0

I've been learning R over the past couple of years and am attempting to create a regression tree for an analysis at work. I have a dataset of roughly 750K records, a target variable that's numeric, and a corresponding vector of weights. There are no nulls in the target or the weights. When I run rpart(), I get a root node only. So I fiddled with the control parameters and developed a tree with 14 nodes and a depth of 10. I'd really like to get a tree that's a bit simpler and smaller than this. If I raise the cp parameter (I went down to 0.0001 from the default of 0.01 to get a non-root-only result), or raise the minbucket or minsplit parameters, that 14-node tree collapses down to the root only. Shouldn't I be able to get something in between 14 nodes and only one?

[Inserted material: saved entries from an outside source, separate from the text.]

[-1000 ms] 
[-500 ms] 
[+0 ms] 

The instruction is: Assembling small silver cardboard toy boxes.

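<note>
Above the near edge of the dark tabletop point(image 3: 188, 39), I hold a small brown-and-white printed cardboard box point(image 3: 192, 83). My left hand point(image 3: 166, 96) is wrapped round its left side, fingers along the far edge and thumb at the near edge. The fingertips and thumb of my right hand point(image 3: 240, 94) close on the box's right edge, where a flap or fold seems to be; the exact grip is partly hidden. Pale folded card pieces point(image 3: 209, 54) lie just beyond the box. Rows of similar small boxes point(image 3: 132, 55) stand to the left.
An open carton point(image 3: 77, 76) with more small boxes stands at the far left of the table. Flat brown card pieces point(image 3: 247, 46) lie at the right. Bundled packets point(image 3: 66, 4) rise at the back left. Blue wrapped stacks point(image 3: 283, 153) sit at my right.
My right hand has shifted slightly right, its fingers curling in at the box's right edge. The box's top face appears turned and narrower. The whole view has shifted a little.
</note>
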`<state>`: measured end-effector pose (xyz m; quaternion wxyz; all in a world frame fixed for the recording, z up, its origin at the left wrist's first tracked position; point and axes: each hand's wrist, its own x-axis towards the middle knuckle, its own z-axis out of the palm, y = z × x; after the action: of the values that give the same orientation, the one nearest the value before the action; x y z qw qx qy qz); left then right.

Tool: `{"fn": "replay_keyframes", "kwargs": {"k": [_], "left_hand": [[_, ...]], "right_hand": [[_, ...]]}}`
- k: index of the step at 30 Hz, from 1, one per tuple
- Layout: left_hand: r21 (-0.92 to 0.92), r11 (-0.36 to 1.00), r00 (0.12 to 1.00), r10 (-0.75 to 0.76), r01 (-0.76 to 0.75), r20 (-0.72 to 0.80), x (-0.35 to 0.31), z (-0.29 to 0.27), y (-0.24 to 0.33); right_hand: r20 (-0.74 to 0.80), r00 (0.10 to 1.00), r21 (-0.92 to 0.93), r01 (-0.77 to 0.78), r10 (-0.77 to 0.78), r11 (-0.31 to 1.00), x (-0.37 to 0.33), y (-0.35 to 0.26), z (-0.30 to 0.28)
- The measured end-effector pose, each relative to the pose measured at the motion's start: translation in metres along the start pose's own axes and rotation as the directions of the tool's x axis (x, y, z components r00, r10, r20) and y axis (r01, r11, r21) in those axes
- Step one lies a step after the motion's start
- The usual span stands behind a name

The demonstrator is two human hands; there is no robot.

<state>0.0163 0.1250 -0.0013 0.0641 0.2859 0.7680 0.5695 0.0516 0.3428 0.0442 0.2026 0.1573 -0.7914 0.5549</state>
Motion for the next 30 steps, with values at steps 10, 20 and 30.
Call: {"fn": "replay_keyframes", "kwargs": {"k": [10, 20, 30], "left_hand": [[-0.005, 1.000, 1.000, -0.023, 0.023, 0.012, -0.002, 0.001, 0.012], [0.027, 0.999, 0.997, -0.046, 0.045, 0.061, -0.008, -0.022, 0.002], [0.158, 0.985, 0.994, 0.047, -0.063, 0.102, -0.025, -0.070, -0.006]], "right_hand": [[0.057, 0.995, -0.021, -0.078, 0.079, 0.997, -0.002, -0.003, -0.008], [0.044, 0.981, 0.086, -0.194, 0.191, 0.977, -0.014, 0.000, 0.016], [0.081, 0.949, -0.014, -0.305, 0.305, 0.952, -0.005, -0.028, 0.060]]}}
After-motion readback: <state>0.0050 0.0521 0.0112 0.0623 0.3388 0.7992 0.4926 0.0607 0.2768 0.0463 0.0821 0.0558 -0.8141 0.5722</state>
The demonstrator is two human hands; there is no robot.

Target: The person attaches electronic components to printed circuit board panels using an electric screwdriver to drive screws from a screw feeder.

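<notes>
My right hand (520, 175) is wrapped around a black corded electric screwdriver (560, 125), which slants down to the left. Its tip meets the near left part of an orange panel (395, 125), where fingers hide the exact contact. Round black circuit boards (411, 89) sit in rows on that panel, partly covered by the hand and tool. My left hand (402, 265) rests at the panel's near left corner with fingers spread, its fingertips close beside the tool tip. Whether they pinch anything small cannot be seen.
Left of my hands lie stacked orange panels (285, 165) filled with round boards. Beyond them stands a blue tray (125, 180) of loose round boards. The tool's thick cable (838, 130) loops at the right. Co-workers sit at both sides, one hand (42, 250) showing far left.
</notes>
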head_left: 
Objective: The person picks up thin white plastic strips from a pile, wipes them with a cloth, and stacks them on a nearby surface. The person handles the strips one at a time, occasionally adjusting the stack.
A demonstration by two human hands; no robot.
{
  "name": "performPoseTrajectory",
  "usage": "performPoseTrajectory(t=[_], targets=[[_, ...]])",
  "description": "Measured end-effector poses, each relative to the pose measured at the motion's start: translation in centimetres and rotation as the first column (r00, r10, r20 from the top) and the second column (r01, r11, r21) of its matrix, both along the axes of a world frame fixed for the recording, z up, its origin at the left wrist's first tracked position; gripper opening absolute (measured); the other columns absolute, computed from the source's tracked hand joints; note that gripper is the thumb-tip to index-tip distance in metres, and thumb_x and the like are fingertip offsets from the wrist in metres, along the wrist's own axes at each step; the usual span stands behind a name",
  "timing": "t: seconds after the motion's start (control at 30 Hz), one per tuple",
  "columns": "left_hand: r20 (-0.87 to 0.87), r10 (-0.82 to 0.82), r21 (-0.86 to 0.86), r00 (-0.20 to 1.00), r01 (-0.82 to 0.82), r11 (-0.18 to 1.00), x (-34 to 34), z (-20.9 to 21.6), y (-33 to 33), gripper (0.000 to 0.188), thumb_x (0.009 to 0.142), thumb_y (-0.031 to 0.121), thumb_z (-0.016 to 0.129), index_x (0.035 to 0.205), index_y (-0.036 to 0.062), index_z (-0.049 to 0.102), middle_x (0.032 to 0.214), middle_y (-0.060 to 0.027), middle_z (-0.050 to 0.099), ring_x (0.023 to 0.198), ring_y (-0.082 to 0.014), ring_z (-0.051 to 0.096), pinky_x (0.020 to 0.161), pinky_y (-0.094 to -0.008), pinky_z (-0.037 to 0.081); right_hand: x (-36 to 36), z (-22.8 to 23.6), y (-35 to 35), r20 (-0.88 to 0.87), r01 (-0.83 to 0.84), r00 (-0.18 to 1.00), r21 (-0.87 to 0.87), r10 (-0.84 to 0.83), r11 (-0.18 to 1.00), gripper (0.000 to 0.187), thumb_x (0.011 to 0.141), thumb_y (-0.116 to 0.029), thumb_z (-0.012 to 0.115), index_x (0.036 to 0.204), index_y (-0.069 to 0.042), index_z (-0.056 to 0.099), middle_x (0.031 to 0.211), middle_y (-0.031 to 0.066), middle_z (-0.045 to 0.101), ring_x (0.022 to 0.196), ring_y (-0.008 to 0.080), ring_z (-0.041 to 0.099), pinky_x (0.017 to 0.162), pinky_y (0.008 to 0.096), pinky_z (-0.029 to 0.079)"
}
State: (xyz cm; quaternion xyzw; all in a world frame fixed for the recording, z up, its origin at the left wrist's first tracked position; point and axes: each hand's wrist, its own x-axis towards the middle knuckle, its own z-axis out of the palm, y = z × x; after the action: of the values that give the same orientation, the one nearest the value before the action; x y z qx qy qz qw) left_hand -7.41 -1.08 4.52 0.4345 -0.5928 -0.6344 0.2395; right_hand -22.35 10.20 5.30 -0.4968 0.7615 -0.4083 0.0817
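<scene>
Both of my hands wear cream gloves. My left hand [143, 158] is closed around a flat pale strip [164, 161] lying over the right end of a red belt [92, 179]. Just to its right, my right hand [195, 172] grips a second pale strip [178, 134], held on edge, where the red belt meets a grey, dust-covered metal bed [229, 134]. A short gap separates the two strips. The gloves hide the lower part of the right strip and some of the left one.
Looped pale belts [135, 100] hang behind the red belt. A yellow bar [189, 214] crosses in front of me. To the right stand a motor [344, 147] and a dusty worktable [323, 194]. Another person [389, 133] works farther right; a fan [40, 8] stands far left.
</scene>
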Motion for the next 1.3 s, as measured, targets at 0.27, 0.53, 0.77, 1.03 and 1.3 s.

I tried using the tree() package and while I'm not quite as familiar with the parameter manipulation in that package, I seem to be running into the same issue, resulting in a "singlenode" tree.

Everything I come across online suggests, at least to me, that I should be able to snip away at the tree until I get something that's the size that I want. While the 14-node result isn't the "bushiest" tree in the world, it doesn't seem like it's overly "stringy" such that it would collapse down with such small tweaks attempting to tighten it up. I've included a picture of the result to illustrate the structure.

My 14-node tree

  • Still working on this and have resorted to manually pruning by converting the node paths (truncated versions of them actually - this is the manual pruning process) to coded rules and binning my data from there. Tedious but it's working. Where this approach now hurts is when I try taking a different sample of my data for the sake of training the tree model, then I have to recode a different set of node paths. Any help would be appreciated! – Jason Culp Jul 18 '16 at 17:19

1 Answers1

0

This is a comment only - but I don't have enough rep to post a comment only.

Firstly - it would be great if you could post a reproducible example - though I guess that might be difficult given that the behaviour you are seeing will depend on your data.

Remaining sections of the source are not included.